[PROBLEM]:
From the entries, return every line where the string "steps" shows up.

Excerpts from a dataset:
[Start of Attachment]

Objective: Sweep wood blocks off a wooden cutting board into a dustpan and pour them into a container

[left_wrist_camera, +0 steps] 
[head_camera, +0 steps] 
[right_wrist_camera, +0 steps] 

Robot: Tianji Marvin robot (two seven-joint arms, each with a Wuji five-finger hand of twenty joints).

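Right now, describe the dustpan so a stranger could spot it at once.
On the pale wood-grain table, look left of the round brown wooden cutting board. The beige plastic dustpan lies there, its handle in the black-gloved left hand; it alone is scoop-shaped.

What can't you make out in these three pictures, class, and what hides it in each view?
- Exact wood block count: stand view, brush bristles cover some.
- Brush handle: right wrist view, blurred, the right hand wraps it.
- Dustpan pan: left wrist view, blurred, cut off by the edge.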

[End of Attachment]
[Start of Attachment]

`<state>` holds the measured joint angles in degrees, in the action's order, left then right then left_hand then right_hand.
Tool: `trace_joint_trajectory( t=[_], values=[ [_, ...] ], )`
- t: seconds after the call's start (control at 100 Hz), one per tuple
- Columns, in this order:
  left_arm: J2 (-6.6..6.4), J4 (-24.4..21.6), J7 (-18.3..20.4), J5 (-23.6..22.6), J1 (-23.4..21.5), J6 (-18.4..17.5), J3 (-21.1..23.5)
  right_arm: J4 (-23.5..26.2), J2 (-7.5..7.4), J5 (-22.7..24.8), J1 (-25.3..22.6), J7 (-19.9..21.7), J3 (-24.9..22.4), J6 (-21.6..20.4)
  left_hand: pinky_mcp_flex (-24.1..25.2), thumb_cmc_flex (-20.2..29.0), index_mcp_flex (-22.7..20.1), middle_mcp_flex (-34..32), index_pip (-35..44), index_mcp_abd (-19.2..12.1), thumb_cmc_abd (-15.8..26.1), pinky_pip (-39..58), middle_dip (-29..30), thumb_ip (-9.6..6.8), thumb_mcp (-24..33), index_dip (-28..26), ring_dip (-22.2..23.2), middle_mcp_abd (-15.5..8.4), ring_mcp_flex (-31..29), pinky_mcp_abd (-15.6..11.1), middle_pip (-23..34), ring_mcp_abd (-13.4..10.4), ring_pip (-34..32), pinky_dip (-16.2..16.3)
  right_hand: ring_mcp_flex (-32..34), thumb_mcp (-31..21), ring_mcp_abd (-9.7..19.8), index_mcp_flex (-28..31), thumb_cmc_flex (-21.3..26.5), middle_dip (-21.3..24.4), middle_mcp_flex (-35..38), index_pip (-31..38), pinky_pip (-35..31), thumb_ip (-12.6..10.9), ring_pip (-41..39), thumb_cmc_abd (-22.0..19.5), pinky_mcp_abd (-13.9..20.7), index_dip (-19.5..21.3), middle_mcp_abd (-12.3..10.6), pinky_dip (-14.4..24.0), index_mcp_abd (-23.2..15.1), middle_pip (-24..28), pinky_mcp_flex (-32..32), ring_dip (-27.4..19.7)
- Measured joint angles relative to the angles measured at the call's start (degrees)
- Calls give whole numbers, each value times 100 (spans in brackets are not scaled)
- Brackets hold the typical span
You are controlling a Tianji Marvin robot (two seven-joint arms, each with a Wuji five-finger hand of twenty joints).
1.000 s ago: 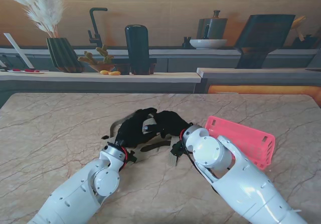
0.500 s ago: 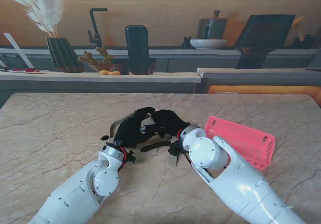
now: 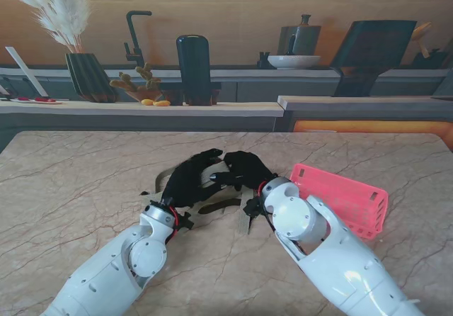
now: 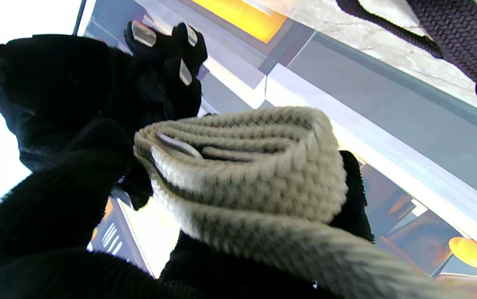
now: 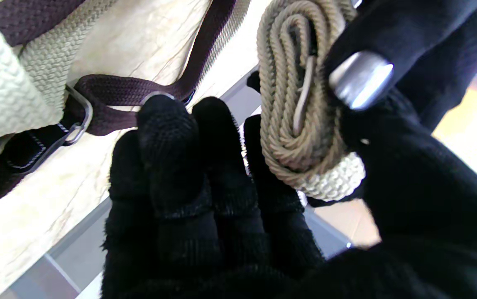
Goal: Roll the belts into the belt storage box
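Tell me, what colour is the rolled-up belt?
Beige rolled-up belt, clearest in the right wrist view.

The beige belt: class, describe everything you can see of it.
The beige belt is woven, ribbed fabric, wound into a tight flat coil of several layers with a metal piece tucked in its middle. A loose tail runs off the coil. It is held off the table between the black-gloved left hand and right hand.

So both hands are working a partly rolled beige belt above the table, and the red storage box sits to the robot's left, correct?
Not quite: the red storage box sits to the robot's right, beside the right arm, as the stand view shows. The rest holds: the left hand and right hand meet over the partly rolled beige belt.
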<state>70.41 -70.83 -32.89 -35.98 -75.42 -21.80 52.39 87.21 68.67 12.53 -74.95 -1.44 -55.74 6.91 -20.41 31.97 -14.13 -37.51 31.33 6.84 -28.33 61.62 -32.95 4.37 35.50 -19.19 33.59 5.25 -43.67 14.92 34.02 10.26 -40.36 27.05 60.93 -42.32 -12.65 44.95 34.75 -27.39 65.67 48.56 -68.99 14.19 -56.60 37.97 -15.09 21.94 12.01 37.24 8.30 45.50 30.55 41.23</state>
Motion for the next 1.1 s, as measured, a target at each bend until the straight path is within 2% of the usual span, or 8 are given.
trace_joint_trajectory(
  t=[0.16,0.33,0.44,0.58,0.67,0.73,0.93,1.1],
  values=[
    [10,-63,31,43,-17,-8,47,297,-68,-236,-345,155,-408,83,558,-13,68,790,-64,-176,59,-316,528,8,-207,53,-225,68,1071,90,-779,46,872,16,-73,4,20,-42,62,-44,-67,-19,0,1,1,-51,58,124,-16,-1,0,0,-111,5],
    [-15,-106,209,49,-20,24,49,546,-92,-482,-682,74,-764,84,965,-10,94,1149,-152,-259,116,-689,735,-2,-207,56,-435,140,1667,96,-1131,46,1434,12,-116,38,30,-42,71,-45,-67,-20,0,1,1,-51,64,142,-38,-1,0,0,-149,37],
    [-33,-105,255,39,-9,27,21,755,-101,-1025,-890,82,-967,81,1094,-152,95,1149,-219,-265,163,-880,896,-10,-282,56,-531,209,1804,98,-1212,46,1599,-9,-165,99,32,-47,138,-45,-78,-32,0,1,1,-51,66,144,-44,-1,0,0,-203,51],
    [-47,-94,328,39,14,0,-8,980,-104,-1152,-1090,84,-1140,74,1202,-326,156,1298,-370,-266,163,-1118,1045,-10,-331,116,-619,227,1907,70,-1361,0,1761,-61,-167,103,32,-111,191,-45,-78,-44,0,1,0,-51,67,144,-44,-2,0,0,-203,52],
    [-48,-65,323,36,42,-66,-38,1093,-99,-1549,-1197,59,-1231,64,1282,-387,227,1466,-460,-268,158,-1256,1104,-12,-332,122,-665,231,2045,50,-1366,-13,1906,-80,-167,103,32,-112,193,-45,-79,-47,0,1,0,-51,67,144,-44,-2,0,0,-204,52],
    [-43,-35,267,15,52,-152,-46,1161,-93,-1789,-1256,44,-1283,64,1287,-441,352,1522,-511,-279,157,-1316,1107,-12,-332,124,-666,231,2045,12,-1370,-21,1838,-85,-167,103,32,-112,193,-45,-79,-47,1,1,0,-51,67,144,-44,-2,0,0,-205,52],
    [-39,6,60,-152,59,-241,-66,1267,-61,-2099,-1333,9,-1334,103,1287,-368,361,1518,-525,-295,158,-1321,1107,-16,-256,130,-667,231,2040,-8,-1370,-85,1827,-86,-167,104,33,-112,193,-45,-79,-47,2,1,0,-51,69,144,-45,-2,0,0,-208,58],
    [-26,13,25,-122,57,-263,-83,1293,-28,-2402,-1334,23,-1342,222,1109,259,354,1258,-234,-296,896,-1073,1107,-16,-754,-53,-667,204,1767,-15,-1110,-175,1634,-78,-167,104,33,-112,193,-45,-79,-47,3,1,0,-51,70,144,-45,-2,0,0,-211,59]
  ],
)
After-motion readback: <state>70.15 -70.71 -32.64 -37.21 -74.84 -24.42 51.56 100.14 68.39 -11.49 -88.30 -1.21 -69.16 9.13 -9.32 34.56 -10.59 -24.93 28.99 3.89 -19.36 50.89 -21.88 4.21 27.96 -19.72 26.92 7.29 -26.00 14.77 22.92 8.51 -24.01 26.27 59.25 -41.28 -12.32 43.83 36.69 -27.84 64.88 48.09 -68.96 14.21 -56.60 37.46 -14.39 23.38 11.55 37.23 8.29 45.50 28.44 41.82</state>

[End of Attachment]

[REPLY]:
[left_wrist_camera, +0 steps] 
[head_camera, +0 steps] 
[right_wrist_camera, +0 steps] 

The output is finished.